Manned flights to the International Space Station (ISS), in a three-hour ultra-fast scheme involving twice the Earth, will begin in a year and a half, said Dmitry Rogozin, head of the Russian state space corporation Roscosmos.
"We are planning to repeat the launch of the Progress cargo spacecraft in a two-speed ultracroster scheme next March.
"The flight time is three hours. In a year and a half, we will deliver the cosmonauts and space tourists to the ISS faster than a flight from Moscow to Brussels," Rogozin said. tweeted on Sunday.
He also confirmed that the next cargo spacecraft would be launched on March 28 under an ultra-fast scheme, Sputnik said.

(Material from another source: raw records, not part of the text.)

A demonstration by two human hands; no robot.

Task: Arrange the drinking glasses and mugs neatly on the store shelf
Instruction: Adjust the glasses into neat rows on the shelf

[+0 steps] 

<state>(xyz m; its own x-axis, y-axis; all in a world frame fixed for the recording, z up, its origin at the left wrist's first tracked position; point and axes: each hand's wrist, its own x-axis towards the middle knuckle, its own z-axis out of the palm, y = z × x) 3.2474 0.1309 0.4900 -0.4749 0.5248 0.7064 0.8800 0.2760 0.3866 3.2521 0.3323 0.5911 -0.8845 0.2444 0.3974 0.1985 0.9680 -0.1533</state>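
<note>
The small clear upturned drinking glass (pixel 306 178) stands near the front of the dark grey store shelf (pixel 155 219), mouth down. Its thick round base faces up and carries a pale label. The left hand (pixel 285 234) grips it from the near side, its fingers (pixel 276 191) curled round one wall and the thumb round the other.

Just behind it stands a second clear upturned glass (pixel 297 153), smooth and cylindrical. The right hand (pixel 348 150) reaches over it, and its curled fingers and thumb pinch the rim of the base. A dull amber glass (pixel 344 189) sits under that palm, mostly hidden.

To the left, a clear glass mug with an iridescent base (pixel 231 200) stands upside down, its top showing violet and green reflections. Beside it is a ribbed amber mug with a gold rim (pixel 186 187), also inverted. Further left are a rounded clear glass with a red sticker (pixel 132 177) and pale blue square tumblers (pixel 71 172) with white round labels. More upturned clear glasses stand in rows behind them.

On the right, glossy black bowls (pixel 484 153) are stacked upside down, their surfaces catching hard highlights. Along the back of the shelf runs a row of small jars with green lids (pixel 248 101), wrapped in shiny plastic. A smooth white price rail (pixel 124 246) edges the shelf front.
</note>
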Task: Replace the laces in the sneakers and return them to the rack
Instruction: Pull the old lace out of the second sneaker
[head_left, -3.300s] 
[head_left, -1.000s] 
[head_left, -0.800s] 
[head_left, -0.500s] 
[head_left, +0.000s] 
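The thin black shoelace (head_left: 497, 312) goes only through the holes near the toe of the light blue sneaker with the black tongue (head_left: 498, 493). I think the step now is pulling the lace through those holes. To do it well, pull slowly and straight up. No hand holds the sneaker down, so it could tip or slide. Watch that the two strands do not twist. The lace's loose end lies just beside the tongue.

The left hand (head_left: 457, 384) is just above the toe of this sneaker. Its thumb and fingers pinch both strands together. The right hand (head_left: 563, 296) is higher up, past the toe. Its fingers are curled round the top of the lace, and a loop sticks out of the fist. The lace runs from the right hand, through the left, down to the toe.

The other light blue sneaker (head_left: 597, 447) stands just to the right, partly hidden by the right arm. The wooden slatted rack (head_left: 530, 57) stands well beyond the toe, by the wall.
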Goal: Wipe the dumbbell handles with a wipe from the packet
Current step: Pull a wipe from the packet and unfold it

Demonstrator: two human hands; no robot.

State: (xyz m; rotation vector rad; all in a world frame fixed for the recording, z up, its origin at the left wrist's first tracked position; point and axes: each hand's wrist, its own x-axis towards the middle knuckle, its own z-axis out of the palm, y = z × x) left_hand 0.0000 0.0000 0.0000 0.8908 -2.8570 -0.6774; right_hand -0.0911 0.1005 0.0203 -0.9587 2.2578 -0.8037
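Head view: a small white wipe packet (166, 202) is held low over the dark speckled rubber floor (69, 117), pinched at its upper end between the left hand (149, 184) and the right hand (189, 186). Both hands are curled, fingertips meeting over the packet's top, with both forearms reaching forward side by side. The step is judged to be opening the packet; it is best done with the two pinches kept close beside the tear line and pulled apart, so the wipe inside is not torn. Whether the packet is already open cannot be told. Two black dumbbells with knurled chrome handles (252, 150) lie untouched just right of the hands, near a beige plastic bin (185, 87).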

For decades, spacecraft with crew and cargo usually flew for about 50 hours before reaching the ISS.
In 2013, Russia introduced a six-hour route to the International Space Station, consisting of four orbits.
In early July, the MS-09 Progress spacecraft was the first to be launched on the ISS under the three-hour schedule.
According to Roscosmos, the decision to test the new operating scheme was taken only after the spacecraft was spatial and the necessary conditions were confirmed.
"The two-speed scheme for spacecraft coupling with ISS will be used for the first time in the history of space flights," the agency said.
Coupling with the ISS occurred three hours and 40 minutes after launching the spacecraft nine minutes before the estimated time.
The previous record was five hours and 39 minutes, according to the report.